Try it - Reproduce every line in the material below that holds "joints".

Data block -
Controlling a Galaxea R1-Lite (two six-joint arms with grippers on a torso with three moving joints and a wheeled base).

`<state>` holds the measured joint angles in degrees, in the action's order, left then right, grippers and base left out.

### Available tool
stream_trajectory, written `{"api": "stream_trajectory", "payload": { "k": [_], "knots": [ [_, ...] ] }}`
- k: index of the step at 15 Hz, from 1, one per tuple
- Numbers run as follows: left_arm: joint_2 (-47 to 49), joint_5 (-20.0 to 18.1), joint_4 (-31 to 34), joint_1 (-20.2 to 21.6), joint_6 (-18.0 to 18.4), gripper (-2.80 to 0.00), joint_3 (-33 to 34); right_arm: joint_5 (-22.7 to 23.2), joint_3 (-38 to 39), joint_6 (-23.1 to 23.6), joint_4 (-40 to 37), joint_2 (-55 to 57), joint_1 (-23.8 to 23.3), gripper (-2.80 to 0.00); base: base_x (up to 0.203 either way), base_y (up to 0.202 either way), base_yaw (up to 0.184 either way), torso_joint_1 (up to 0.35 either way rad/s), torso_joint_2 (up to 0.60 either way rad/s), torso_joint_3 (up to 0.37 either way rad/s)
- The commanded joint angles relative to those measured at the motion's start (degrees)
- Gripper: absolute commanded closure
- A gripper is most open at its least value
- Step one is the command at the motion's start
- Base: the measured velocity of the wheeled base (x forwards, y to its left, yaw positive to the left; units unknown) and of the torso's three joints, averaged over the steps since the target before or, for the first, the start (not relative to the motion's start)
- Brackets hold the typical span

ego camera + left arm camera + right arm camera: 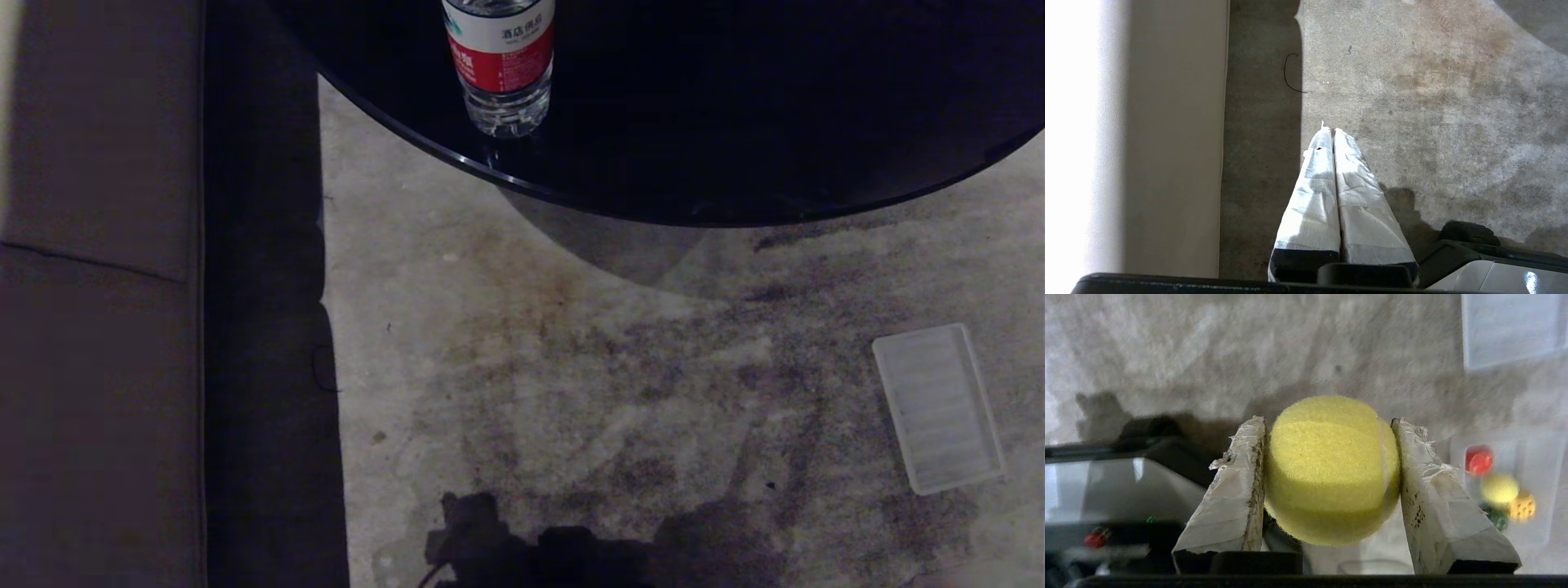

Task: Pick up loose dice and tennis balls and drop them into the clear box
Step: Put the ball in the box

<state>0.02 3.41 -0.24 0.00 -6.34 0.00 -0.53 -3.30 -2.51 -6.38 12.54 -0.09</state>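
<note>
Water bottle (500, 65), red-and-white label, upright near edge of black round table (735, 122). Ribbed whitish lid (937, 407) flat on stained grey carpet (571, 367). Sofa (98, 327) alongside carpet.

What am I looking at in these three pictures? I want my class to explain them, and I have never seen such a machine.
It is a wheeled robot with two arms. One picture comes from its head, looking down at a stained floor, a black table bearing a water bottle, and a ribbed lid. The others come from cameras on each wrist. The left gripper hangs shut and empty above the floor. The right gripper clamps a tennis ball; beyond it, blurred, the clear box holds another ball and small pieces.
</note>
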Motion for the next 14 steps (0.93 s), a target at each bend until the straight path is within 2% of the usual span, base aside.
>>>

Answer box -
Controlling a Galaxea R1-Lite (two six-joint arms with grippers on a torso with three moving joints and a wheeled base).
- Base: the measured velocity of the wheeled base (x forwards, y to its left, yaw positive to the left; units unknown) and of the torso's three joints, averaged over the steps since the target before or, for the first, the start (not relative to the motion's start)

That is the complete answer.